Questions & Answers About Security Headers

Q: What are HTTP security headers?

HTTP security headers are directives sent by servers that instruct browsers to enable security features. Per the OWASP HTTP Headers Cheat Sheet, there are 6 essential headers protecting against clickjacking, XSS, protocol downgrade, MIME sniffing, and data leakage. Despite this, only approximately 20% of websites implement all recommended headers as of 2024.

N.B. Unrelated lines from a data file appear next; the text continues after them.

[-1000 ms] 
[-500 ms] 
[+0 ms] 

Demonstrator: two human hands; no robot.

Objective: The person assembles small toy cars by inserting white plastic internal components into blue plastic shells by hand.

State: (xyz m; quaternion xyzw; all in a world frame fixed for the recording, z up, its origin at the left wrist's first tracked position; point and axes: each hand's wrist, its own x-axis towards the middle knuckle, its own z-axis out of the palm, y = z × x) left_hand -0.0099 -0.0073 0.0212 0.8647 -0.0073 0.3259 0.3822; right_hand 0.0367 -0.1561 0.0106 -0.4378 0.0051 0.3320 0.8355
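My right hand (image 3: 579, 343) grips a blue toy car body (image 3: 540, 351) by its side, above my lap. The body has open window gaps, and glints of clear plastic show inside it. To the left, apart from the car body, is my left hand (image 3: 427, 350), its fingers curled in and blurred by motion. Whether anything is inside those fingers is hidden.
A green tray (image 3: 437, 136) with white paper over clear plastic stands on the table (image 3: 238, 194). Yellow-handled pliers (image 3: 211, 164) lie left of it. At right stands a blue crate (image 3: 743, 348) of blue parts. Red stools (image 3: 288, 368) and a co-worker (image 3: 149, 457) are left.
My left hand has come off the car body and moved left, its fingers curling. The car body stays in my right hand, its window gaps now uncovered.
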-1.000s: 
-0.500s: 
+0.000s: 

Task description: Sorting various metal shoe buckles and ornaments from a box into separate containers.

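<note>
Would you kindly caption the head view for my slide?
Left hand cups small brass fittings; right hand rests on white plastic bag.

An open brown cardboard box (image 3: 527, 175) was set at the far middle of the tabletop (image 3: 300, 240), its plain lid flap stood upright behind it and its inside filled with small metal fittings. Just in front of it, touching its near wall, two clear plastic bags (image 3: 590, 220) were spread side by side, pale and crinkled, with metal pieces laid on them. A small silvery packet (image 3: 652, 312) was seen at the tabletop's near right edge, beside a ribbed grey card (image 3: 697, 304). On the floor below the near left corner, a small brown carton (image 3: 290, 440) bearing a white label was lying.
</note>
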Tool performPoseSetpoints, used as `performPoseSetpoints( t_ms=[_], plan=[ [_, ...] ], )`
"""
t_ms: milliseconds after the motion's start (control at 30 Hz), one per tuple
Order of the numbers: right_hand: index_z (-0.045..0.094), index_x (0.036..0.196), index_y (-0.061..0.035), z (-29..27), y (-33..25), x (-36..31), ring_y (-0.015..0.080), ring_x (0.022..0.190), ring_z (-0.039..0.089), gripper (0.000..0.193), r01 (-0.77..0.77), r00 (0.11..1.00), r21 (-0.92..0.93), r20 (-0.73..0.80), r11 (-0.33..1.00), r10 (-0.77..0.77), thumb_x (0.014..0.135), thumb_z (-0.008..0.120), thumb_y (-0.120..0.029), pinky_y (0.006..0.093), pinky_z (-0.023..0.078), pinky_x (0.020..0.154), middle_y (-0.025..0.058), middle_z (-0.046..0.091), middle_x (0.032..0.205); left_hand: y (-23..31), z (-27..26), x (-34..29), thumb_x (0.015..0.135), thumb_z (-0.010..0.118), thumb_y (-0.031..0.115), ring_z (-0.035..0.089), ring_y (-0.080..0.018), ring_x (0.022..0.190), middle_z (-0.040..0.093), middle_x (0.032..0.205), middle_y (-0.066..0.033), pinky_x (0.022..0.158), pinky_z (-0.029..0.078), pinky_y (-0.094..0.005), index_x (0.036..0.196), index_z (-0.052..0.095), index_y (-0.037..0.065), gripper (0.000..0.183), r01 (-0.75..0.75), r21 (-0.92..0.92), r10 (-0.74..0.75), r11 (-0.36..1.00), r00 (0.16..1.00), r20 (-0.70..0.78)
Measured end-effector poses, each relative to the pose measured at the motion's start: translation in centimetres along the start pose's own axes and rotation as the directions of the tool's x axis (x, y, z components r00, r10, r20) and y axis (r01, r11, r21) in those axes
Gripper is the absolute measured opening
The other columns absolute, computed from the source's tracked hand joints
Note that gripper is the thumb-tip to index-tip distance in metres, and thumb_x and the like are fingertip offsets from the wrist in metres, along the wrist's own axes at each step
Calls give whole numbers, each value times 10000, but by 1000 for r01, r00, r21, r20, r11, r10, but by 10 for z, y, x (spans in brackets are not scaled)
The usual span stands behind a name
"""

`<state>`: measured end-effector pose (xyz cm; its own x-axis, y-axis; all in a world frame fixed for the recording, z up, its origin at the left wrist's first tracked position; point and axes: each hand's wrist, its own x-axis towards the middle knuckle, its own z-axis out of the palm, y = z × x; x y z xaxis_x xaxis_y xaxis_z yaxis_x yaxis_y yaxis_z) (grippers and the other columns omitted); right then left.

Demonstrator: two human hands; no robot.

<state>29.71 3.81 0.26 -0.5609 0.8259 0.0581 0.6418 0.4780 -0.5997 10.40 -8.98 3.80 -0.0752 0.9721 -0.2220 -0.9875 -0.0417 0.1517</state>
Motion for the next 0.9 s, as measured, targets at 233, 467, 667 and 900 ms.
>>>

Q: Which security headers are most important?

The three most critical are Content-Security-Policy (prevents XSS and code injection), Strict-Transport-Security (forces HTTPS), and X-Frame-Options (prevents clickjacking). Implementing these 3 headers alone mitigates approximately 85% of common web vulnerabilities listed in the OWASP Top 10 (2021 edition). X-Content-Type-Options and Referrer-Policy are also strongly recommended.

Q: Will security headers break my website?

Overly strict Content-Security-Policy headers can break functionality by blocking legitimate scripts, styles, or resources. Start with CSP in report-only mode (Content-Security-Policy-Report-Only) to identify issues before enforcing. The other headers rarely cause problems. Always test thoroughly in a staging environment first.

Q: How do I check if my site has security headers?

Use browser developer tools (Network tab → click a request → look at Response Headers). Online tools like securityheaders.com (by Scott Helme) and Mozilla Observatory can audit your headers and provide grades. Approximately 70% of scanned websites score below a C grade. Our generated configs can be added directly to your Apache or Nginx configuration files.

Q: Do security headers replace a WAF or firewall?

No. Security headers complement firewalls and WAFs but do not replace them. Headers instruct the browser to enforce security policies (client-side), while a WAF inspects incoming requests (server-side). Per NIST SP 800-44 guidelines for securing web servers, both are needed for defense in depth. Headers are free to implement and should always be configured regardless of other security measures.